También se olvida el gran jardín, el jardín versallesco, para irse a rincones al campo, donde extender algodones y rasos de campaña y deleitarse con la contemplación, el juego y la conversación, el juego y la conversación galantes.
Preocupa el interior
Se pintan lienzos medios y pequeños. Se pinta al detalle con gran superposición de copas y colores muy diluidos. También se pinta al pastel, directo y sobre el papel. Se vidria y se esmalta.

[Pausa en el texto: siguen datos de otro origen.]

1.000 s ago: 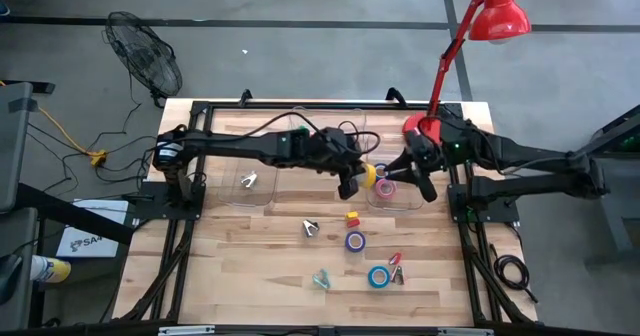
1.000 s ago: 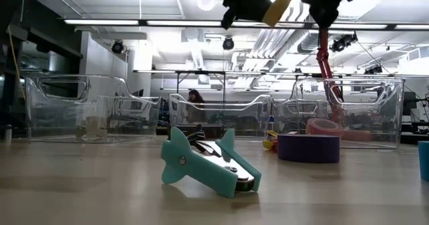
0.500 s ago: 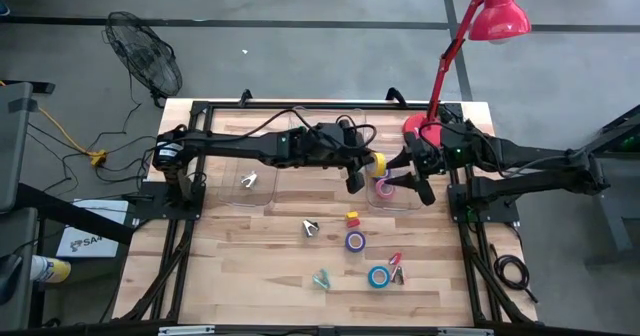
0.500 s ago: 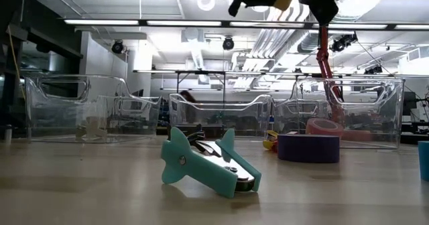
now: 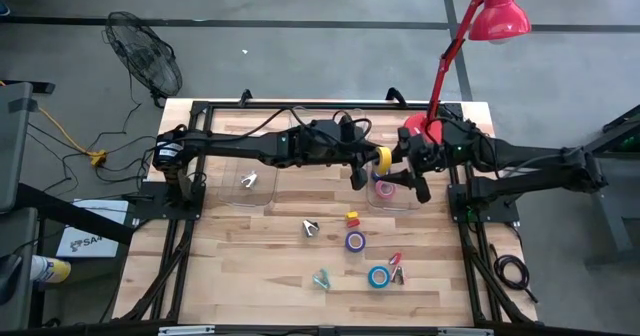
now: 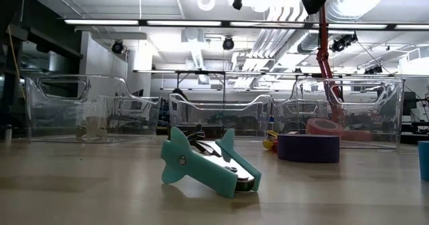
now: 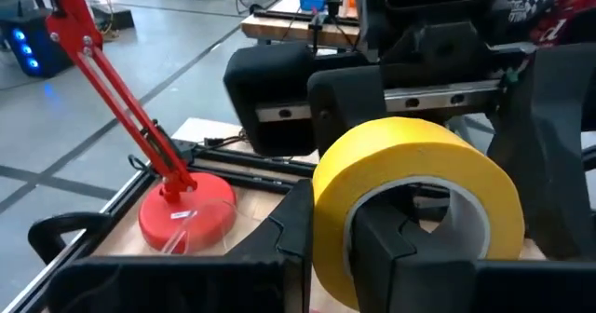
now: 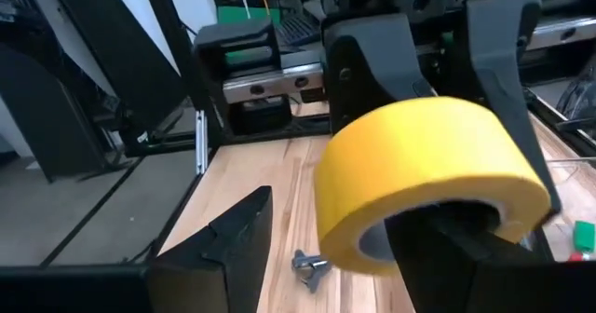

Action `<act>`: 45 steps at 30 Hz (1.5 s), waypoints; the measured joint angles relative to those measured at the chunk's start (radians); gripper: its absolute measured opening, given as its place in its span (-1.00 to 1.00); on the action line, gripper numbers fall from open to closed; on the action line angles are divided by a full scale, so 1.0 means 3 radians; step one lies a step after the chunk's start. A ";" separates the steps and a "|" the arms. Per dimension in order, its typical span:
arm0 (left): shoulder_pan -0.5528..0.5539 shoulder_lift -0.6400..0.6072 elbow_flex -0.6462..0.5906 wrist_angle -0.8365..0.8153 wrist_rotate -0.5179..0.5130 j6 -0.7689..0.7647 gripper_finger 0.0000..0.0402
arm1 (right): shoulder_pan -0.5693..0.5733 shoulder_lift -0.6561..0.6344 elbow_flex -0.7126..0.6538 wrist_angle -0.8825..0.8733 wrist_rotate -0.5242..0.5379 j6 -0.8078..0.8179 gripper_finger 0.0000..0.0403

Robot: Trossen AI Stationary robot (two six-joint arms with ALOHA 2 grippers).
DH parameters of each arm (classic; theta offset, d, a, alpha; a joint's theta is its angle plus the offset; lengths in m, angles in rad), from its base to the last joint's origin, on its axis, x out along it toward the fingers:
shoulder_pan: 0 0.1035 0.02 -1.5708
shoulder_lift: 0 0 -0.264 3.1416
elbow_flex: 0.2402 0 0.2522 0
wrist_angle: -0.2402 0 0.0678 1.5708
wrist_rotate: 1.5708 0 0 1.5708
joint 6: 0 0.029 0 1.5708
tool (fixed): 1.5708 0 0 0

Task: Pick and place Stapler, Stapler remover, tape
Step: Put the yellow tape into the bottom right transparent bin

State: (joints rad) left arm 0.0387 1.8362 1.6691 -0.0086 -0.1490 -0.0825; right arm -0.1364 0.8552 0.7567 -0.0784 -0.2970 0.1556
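My left gripper (image 5: 368, 166) reaches across the table's far half and is shut on a yellow tape roll (image 5: 382, 159), held high over the clear right bin (image 5: 398, 202). My right gripper (image 5: 402, 172) faces it, open. One of its fingers (image 8: 456, 243) stands at the roll's hole, the other (image 8: 223, 252) wide of the roll. A pink roll (image 5: 385, 188) lies in that bin. A purple roll (image 5: 355, 241) and a blue roll (image 5: 378, 276) lie flat on the table. A teal staple remover (image 6: 208, 161) rests on its side. No black stapler shows. My left gripper pinches the yellow roll's wall (image 7: 331, 234), with one finger (image 7: 405, 252) inside the open centre and one finger (image 7: 284, 234) outside. The roll is lifted clear, its hole facing my right gripper. My right gripper has one finger at the roll's hole (image 8: 410, 229); whether it touches, I cannot tell.
Three clear bins stand along the far half; the left one (image 5: 232, 198) holds a silver staple remover (image 5: 248, 181). More small removers (image 5: 310, 228), (image 5: 397, 271) and a red-yellow piece (image 5: 352, 217) lie mid-table. A red lamp (image 5: 500, 11) stands at the far right corner.
My left gripper has carried the yellow roll up and toward the table's right and far edge, closer to my right gripper. In the low view both grippers have risen almost out of the picture's top. The things on the table have stayed put.
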 joint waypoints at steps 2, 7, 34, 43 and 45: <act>0.0000 0.0000 0.0000 0.0008 -0.0001 0.0001 -0.81 | 0.0000 0.0049 0.0000 0.0081 -0.0003 0.0024 -0.04; 0.0000 0.0000 0.0000 -0.0006 0.0000 0.0000 -0.81 | -0.0001 0.0110 0.0000 0.0178 -0.0001 0.0157 -0.21; 0.0000 -0.0003 0.0001 -0.0715 0.0074 -0.0051 -0.19 | -0.0114 0.0110 -0.0001 -0.0728 0.0104 0.0666 -0.83; 0.0000 -0.0248 0.0007 -0.1767 -0.0427 -0.0534 0.22 | -0.0371 0.0163 -0.0001 -0.1477 0.0402 0.0828 -0.83; -0.0001 -0.0308 0.0000 -0.2084 -0.0510 -0.0644 0.21 | -0.0424 0.0226 -0.0001 -0.1638 0.0481 0.0897 -0.83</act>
State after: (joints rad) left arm 0.0385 1.7439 1.6692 -0.6338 -0.3019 -0.2757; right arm -0.2635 0.9229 0.7563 -0.5698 -0.1527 0.4247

Importan todos los tamaños, los medios y los pequeños, las artes menores, ¿menores?, la porcelana entra en una carrera fulgurante con inicio de dominio sajón y fabulosa extensión francesa –Sevres- y latina, italiana y de la España borbónica, bronces y bibelots, juegos y juguetes, joyas y adminículos, la orfebrería enloquecida buscando acariciar de lujuria contenida la piel de las bellas y señores. Las telas. Otro mundo. Las telas rococó son como si la bóveda del cielo celestial se trasmutase en los vestidos que lucían aquellos individuos ya fueran simpáticos o untuosos, que se empeñaban en lucir aquellos peinados ciertamente excesivos, no tanto para ellas, que ya en época de Luis XV, el gran momento rococó, redujeron sus extravagancias capilares.

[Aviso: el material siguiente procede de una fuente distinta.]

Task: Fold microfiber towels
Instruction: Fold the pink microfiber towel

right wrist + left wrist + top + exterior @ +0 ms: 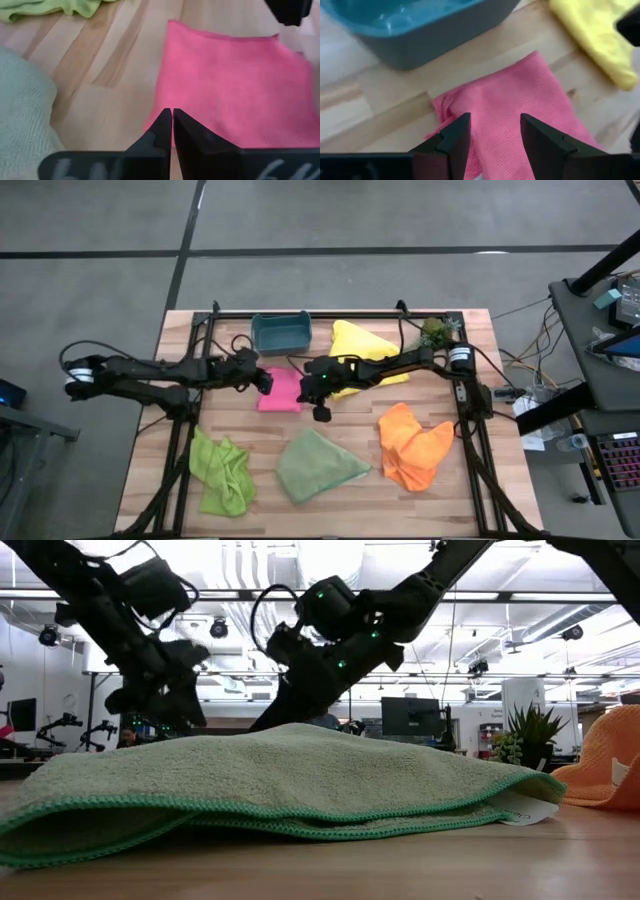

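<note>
The pink towel [280,391] lies flat on the table's far middle, folded small. My left gripper [492,135] is open and hovers over the towel's left part, one finger on either side of a stretch of cloth. My right gripper [172,125] is shut at the towel's right edge [159,107]. The yellow towel [365,352] lies far right of centre. The orange towel [412,444], the sage green towel [318,466] and the lime green towel [222,472] lie crumpled along the near side. My right gripper's shut fingertips [165,122] stand over the pink towel's right edge, coming from the table's right side. I cannot tell whether they touch the cloth. The towel lies flat on the table.
A teal bin [281,332] stands just beyond the pink towel at the far edge. A small green plant [438,332] stands at the far right. The arms' black frame rails [186,430] run along the table's left and right sides.
</note>
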Available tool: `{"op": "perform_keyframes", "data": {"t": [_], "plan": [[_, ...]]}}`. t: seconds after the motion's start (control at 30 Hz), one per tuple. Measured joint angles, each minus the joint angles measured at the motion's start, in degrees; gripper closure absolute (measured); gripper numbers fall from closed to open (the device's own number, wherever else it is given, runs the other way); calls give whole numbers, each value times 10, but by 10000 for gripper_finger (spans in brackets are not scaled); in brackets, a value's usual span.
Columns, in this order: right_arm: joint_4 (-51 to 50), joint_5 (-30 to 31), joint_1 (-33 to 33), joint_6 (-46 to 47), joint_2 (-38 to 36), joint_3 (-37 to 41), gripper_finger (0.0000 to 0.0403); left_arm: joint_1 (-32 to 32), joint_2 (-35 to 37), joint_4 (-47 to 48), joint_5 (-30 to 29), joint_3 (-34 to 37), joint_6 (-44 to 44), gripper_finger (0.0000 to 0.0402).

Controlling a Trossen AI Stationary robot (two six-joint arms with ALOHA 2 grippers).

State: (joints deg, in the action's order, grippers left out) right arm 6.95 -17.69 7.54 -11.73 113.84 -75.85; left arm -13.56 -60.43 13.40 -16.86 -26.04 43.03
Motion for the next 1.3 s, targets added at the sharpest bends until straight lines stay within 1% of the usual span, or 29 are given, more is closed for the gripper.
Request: {"op": "perform_keyframes", "data": {"t": [0.2,0.3,0.4,0.47,0.6,0.7,0.87,0.97,1.1,1.2,1.3], "plan": [[-11,-5,0,-19,16,-8,394,0,-53,-4,0,1,70,244],[-6,-5,0,-39,16,-1,394,0,-82,-19,0,1,91,244],[13,-3,0,-34,16,1,394,0,-110,-45,1,1,93,244],[45,-3,0,-33,23,2,394,0,-124,-67,0,1,93,244],[71,-5,-2,-26,45,2,394,0,-149,-114,0,1,89,244],[71,-5,-2,-28,66,0,394,0,-163,-140,-1,1,75,244],[39,-10,0,-44,90,-22,394,0,-172,-151,-4,0,62,244],[8,-10,0,-58,94,-36,394,0,-166,-154,-30,0,45,244],[-2,-9,0,-56,94,-40,394,0,-152,-158,-74,-3,13,245],[-4,-8,0,-51,94,-42,394,0,-147,-157,-77,-2,-14,264],[-7,-7,0,-49,94,-43,394,0,-149,-155,-77,-2,-17,311]]}}
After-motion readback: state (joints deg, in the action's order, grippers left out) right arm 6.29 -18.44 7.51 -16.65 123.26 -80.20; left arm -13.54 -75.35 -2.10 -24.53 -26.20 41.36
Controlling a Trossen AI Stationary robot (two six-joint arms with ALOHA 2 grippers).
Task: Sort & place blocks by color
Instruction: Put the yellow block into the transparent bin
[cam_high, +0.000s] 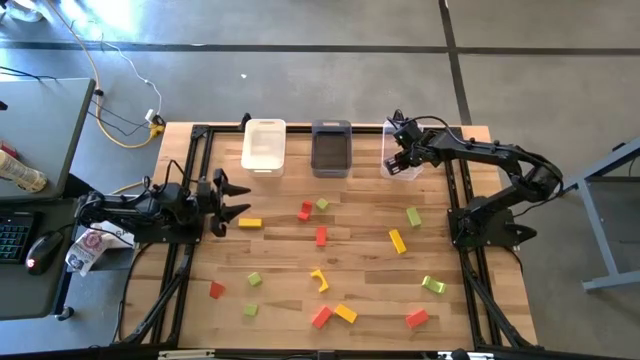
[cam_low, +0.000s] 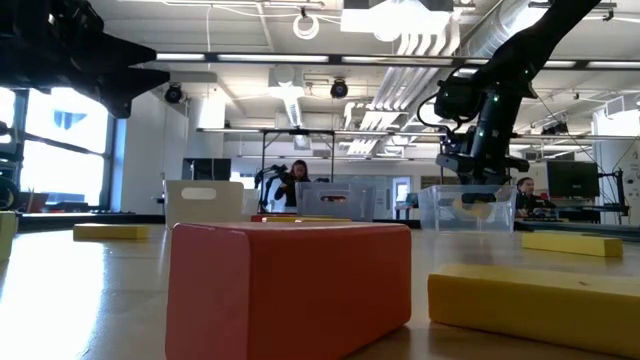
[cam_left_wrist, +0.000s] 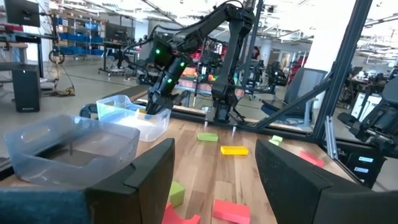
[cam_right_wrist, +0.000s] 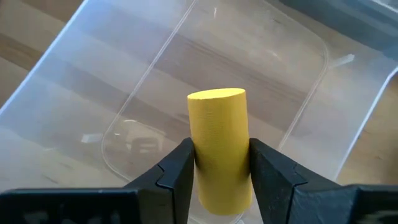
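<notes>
Red, yellow and light green blocks (cam_high: 320, 236) lie scattered flat on the wooden table. My right gripper (cam_high: 398, 160) hangs over the clear bin (cam_high: 403, 168) at the table's far edge, shut on a yellow cylinder block (cam_right_wrist: 219, 146). In the right wrist view the bin's floor (cam_right_wrist: 186, 74) lies below the block. My left gripper (cam_high: 236, 200) is open and empty at the table's left, near a yellow bar (cam_high: 249, 222). My right gripper pinches the yellow cylinder's curved sides (cam_right_wrist: 194, 155) between its two fingers, at the cylinder's near half. The fingers point down over the bin. The cylinder sticks out past the fingertips, lifted clear above the clear bin's floor.
A white bin (cam_high: 264, 145) and a dark grey bin (cam_high: 331, 148) stand left of the clear one along the far edge. A black frame (cam_high: 190, 200) runs along the table's sides. A person (cam_low: 297, 180) sits in the room behind.
</notes>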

Yo apuesto y gano. Si uno se preocupa por contemplar con serenidad y cierto rigor analítico una porcelana Meisen, nadie me dirá que no es una maravilla. Apuesto y gano de nuevo. Si alguien al contemplar El columpio de Fragonard o el retrato de madame Pompadour, no advierte que el pintor es más que excepcional, que venga dios y nos impute cualquier pecado que no hayamos cometido y nos condené a ambos, al que lo niegue y a mí que se lo he mostrado. Si los cielos de Tiépolo en el Palacio Real de Madrid no lo sobrecogen, si el encanto del edificio Zuinguer en Dresde o el Sans Souci en Postdam no le parecen de los más encantadores de la Historia de la arquitectura, yo me desmayo y procuraré hacerlo junto a un torrentoso río que me aleje del que no observe lo que digo.

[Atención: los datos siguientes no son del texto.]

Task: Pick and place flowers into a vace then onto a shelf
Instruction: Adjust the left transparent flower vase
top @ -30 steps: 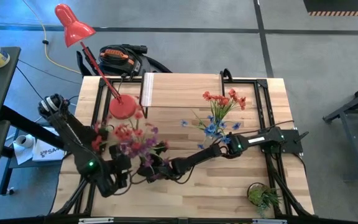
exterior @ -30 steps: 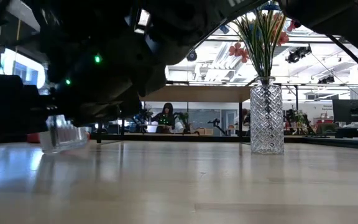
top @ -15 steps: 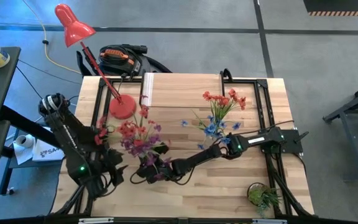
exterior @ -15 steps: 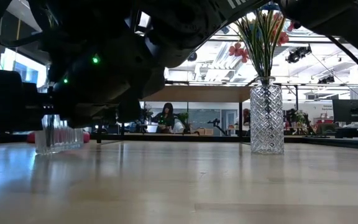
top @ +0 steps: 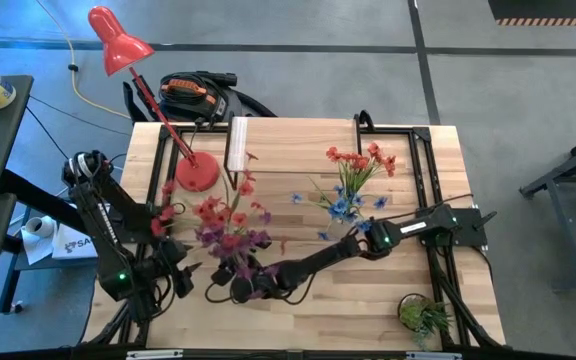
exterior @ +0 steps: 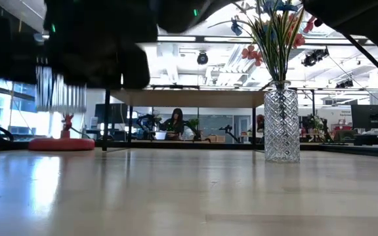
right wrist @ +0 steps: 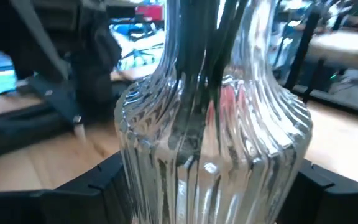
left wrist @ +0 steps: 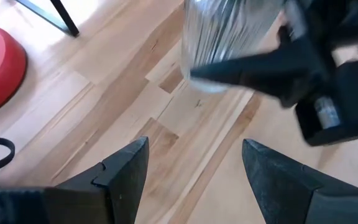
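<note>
Wooden tabletop (top: pixel 388 290) first, then the shelf (top: pixel 298 145) at the far side, plank top on thin black legs. Nothing stands on it yet that I can see.

Near the front left, the right gripper (top: pixel 230 285) is clamped around a ribbed glass vase (right wrist: pixel 213 155) stuffed with red and purple flowers (top: pixel 223 225). In the low view that vase (exterior: pixel 61 88) hangs clear of the table. Ribbed glass like this is probably heavy for its size, slick and breakable, and the tall sprays make it top-heavy, so I'd grip low on the wide belly, not the neck. The stems look thin and floppy, so pinching those seems a bad idea.

Left gripper (left wrist: pixel 194 180) hovers just beside it with fingers spread, holding nothing.

A second cut-glass vase (exterior: pixel 281 124) with red and blue blossoms stands right of centre.

Writing: a white sheet (top: pixel 73 243) off the table's left edge has dark letters, too small to read. No brands legible otherwise.
</note>
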`<state>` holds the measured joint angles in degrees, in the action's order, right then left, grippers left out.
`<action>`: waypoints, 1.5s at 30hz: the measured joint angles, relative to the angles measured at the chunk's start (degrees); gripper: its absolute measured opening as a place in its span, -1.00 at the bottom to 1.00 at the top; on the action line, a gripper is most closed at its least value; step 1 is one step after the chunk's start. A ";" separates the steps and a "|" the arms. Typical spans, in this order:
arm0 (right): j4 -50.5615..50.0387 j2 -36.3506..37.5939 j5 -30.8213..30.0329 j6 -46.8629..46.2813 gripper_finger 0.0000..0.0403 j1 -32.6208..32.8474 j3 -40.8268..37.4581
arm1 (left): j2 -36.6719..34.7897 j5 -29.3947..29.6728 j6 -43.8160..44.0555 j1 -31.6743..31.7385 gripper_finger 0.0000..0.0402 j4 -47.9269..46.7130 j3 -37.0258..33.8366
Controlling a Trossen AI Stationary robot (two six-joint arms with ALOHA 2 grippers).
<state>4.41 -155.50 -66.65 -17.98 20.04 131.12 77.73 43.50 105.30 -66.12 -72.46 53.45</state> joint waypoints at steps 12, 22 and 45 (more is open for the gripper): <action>-3.51 8.26 -7.17 5.23 0.33 -1.07 3.43 | 0.04 2.01 0.11 0.02 0.46 0.70 0.00; -4.25 10.60 -4.97 9.16 0.33 -0.20 3.84 | 0.04 2.69 -0.42 0.02 0.46 0.26 0.00; -29.80 11.77 -1.89 -19.86 0.33 5.88 3.37 | 0.04 2.90 -1.55 0.08 0.46 0.08 0.02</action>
<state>-25.39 -143.73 -68.54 -37.84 25.92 134.49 77.78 46.40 103.75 -66.04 -72.38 53.47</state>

Cuanta barbaridad se ha dicho, y en la acepción misma del término, barbaridad de bárbaros de estepas sin civilización. El rococó es el culmen de la civilización antigua, media y renaciente. Ya no deja espacio sin tratarlo artísticamente, con una perfección artesanal como ya nunca se ha mejorado, con una sensibilidad y gusto que alcanza el paroxismo. Cómo se ha podido despreciar un estilo y artes –digo muchas artes con mucho arte en todas ellas- por el mero hecho que se tildaba –sin mayor conocimiento- de que era muy recargado. ¿Y qué?